→ EXERCISE DETAILS:
Only one stretch of the data below is wanted: the lines starting at the one with "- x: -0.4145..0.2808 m" and ending at the one with "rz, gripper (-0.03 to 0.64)", both included, given again exactly.

→ SUPPLIED MATERIAL:

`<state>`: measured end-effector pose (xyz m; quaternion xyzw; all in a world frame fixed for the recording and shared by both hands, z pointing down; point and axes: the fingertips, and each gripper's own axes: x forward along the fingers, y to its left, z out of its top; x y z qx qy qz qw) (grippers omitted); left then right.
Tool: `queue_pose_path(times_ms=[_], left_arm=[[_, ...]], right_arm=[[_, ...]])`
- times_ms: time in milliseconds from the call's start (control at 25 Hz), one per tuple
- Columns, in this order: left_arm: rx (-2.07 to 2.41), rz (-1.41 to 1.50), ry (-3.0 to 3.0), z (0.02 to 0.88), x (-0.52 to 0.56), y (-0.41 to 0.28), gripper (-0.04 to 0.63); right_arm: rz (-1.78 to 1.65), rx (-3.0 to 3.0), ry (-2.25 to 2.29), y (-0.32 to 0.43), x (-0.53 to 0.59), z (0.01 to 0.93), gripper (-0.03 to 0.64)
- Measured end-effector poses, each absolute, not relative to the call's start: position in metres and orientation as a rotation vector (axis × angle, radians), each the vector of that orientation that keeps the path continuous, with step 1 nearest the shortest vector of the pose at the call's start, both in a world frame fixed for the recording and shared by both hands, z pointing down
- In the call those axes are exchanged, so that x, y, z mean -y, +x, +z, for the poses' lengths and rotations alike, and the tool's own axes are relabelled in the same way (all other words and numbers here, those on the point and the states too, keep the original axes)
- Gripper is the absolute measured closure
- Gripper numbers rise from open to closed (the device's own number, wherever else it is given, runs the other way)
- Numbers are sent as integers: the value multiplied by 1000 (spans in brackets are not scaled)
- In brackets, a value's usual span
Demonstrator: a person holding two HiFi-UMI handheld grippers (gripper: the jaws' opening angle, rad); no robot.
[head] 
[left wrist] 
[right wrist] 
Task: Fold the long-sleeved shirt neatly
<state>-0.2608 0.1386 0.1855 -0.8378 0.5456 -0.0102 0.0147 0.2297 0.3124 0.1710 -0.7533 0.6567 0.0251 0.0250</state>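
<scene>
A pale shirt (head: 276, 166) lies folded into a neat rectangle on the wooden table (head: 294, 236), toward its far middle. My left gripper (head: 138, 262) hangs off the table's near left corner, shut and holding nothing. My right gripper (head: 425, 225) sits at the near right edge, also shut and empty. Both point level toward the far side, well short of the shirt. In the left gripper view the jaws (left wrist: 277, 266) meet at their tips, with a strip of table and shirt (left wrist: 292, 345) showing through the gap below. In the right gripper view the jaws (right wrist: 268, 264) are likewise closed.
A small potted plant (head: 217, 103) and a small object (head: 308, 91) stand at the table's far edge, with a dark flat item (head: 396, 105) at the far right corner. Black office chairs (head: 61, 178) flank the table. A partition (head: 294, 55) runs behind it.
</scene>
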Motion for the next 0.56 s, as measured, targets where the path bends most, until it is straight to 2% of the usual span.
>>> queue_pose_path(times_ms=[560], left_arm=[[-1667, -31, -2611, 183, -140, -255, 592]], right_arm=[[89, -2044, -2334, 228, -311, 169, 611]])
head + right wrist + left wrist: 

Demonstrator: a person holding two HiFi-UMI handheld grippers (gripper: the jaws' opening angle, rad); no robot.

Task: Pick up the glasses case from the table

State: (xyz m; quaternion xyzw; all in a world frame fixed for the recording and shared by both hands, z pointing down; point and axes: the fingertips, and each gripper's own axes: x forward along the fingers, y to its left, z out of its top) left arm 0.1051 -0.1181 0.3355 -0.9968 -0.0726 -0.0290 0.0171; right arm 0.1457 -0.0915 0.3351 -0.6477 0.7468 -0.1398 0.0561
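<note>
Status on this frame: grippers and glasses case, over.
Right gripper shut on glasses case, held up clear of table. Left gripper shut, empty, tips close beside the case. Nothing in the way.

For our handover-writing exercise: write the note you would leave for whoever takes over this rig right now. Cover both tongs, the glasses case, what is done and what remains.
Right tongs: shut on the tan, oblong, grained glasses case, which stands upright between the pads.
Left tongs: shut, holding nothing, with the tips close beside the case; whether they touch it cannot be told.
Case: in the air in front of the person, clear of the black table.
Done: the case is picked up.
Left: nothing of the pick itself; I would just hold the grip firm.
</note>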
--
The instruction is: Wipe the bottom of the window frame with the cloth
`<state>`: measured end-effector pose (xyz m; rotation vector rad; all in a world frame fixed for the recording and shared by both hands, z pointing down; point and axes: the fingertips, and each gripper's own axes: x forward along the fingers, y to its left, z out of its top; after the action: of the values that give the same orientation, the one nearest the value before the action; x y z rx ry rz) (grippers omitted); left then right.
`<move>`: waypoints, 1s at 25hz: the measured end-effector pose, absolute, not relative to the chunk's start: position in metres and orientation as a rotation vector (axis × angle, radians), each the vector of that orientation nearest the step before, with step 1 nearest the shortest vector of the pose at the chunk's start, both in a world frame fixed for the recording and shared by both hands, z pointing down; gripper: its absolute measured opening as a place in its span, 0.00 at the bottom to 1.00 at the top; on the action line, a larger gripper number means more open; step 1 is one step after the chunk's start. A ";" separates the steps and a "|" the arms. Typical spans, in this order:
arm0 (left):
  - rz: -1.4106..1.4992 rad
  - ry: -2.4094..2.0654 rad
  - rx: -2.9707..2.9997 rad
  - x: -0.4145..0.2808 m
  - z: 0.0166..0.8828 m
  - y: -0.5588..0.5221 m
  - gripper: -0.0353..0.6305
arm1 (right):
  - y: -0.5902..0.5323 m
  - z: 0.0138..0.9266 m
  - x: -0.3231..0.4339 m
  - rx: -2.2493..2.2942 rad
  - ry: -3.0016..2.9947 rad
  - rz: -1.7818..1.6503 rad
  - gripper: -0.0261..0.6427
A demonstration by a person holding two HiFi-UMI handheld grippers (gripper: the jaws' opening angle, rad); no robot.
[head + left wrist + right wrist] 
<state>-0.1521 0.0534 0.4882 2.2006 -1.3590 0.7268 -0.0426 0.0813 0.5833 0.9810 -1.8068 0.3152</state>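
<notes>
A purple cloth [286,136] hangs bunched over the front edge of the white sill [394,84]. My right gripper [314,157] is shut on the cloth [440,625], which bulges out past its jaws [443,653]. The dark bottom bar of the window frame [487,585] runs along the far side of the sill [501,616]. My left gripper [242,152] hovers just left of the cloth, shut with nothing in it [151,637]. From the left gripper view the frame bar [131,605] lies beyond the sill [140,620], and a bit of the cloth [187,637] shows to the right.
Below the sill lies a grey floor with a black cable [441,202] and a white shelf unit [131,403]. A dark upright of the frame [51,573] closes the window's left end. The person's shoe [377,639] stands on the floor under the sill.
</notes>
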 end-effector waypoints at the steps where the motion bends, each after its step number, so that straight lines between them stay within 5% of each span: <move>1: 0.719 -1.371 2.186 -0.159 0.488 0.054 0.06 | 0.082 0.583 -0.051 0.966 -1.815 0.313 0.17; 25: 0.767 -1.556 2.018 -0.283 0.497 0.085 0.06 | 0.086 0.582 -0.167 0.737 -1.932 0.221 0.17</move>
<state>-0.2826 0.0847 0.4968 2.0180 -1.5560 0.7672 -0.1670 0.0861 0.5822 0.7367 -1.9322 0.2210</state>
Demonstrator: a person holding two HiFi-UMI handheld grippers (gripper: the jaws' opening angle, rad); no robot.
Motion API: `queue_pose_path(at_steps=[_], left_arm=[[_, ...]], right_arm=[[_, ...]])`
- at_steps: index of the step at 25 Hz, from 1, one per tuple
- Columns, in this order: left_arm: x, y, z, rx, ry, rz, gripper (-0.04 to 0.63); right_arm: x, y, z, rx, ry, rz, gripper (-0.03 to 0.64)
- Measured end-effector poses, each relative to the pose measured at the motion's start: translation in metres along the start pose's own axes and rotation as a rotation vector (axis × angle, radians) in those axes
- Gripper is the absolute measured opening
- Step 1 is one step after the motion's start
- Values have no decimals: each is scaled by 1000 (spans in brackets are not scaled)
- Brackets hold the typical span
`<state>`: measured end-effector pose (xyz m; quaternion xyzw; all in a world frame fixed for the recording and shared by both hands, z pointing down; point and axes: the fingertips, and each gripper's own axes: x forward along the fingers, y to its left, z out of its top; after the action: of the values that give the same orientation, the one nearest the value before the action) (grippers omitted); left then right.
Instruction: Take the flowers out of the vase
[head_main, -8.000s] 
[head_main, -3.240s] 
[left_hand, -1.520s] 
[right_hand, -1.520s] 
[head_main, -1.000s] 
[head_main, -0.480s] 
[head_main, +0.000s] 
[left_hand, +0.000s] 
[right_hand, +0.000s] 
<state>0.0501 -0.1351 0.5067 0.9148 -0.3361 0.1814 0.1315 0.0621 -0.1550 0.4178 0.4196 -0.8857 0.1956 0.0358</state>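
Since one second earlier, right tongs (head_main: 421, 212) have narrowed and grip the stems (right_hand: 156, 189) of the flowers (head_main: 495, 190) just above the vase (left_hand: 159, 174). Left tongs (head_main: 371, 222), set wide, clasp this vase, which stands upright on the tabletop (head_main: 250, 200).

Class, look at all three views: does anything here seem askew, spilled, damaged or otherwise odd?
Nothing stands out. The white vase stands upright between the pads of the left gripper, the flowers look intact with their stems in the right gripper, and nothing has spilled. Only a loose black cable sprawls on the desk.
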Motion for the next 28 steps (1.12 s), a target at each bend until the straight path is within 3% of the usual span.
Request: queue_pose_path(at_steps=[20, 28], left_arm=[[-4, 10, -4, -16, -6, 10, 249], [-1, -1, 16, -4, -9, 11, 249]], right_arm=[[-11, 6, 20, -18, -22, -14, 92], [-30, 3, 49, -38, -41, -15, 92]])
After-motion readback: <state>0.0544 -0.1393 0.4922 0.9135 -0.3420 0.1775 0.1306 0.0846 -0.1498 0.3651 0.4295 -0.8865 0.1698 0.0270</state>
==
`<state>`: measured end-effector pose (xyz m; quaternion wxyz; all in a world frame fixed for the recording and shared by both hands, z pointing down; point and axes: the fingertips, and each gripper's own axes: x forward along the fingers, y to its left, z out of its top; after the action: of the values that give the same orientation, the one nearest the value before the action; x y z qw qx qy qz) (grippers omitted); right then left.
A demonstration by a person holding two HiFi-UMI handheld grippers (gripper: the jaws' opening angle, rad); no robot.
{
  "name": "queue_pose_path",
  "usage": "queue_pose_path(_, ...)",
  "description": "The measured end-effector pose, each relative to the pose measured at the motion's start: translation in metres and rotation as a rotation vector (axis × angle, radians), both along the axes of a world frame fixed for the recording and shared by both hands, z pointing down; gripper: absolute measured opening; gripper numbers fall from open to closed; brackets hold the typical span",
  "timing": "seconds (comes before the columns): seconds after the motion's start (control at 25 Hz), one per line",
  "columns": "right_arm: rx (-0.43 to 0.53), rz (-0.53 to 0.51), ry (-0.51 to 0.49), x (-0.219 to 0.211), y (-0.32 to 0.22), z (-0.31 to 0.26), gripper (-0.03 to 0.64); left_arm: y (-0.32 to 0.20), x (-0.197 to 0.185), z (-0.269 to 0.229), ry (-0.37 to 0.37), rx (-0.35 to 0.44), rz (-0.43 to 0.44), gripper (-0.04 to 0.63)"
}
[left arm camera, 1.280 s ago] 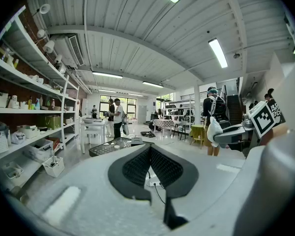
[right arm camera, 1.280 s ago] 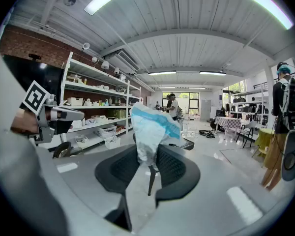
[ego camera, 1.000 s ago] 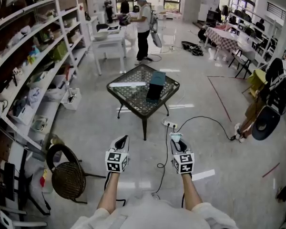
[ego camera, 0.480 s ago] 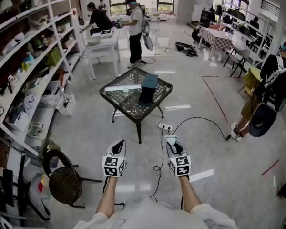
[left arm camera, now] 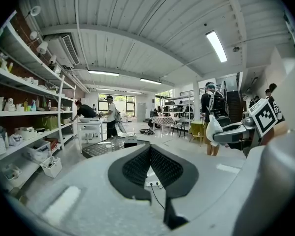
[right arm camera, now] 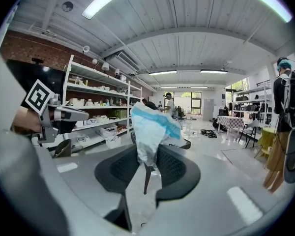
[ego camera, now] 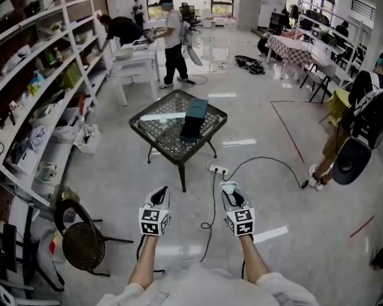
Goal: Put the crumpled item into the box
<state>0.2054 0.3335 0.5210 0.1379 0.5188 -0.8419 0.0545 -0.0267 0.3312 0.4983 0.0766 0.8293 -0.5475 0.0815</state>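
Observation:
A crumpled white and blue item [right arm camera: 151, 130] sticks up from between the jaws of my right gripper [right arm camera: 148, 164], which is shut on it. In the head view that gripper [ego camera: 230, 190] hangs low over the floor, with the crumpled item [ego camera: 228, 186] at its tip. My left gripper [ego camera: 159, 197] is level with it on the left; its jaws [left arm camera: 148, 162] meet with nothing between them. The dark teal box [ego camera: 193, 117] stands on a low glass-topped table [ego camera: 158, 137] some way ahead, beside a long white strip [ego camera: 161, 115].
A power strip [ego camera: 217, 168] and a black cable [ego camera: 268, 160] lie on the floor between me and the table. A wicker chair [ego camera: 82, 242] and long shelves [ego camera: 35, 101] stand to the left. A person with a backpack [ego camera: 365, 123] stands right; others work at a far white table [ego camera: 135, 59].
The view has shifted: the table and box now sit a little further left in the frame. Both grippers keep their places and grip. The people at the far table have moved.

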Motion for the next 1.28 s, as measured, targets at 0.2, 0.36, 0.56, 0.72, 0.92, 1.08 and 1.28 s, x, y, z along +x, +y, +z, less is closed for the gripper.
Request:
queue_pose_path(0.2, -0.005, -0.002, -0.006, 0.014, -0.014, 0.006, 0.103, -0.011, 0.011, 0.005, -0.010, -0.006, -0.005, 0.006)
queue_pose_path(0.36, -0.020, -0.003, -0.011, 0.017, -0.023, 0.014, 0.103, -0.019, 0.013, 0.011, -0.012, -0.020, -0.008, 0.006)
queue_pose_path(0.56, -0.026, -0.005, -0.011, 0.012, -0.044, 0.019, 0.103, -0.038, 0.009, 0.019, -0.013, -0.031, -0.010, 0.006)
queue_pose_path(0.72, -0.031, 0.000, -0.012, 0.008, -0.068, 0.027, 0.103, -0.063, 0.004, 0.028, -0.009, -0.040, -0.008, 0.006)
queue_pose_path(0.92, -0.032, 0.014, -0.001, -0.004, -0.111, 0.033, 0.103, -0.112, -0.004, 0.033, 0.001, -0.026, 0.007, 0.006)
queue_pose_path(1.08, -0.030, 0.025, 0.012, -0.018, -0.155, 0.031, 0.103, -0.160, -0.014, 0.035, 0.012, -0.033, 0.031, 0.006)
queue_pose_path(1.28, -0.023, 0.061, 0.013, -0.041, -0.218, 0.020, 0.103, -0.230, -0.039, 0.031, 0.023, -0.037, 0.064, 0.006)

→ RESPONSE TO THE EXERCISE:
  - x: -0.4145..0.2808 m
  - z: 0.0166..0.8828 m
  - y: -0.5588..0.5221 m
  - gripper: -0.0353..0.6305
arm1 (right):
  - y: -0.5902..0.5323 m
  - z: 0.0138..0.9266 m
  - x: -0.3231..0.4339 m
  - rx: -2.2493..2.2942 rad
  - ry: -3.0016..2.9947 rad
  - rz: -1.7818..1.6503 rad
  - gripper: -0.0261..0.6427
A demonstration by a person holding two HiFi-UMI handheld grippers (gripper: the jaws' opening angle, rad); no robot.
[head + left wrist + right wrist] 
<state>-0.1521 0.0534 0.4882 2.2006 -1.3590 0.7268 -0.0426 0.0813 0.5833 0.9810 -1.8068 0.3152</state>
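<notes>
A purple cloth [286,136] hangs bunched over the front edge of the white sill [394,84]. My right gripper [314,157] is shut on the cloth [440,625], which bulges out past its jaws [443,653]. The dark bottom bar of the window frame [487,585] runs along the far side of the sill [501,616]. My left gripper [242,152] hovers just left of the cloth, shut with nothing in it [151,637]. From the left gripper view the frame bar [131,605] lies beyond the sill [140,620], and a bit of the cloth [187,637] shows to the right.
Below the sill lies a grey floor with a black cable [441,202] and a white shelf unit [131,403]. A dark upright of the frame [51,573] closes the window's left end. The person's shoe [377,639] stands on the floor under the sill.
</notes>
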 end-effector waypoints at the steps where the motion bends, each after its step number, so that straight lines between them stay within 5% of each span: <move>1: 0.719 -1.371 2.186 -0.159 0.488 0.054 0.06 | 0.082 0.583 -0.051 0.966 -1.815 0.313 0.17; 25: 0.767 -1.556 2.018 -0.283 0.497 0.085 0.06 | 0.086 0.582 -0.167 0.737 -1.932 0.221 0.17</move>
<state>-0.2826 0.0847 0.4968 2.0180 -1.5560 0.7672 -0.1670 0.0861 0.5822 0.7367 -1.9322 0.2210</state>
Demonstrator: a person holding two HiFi-UMI handheld grippers (gripper: the jaws' opening angle, rad); no robot.
Motion API: `queue_pose_path(at_steps=[_], left_arm=[[_, ...]], right_arm=[[_, ...]])`
- at_steps: index of the step at 25 Hz, from 1, one per tuple
- Columns, in this order: left_arm: x, y, z, rx, ry, rz, gripper (-0.04 to 0.63); right_arm: x, y, z, rx, ry, rz, gripper (-0.03 to 0.64)

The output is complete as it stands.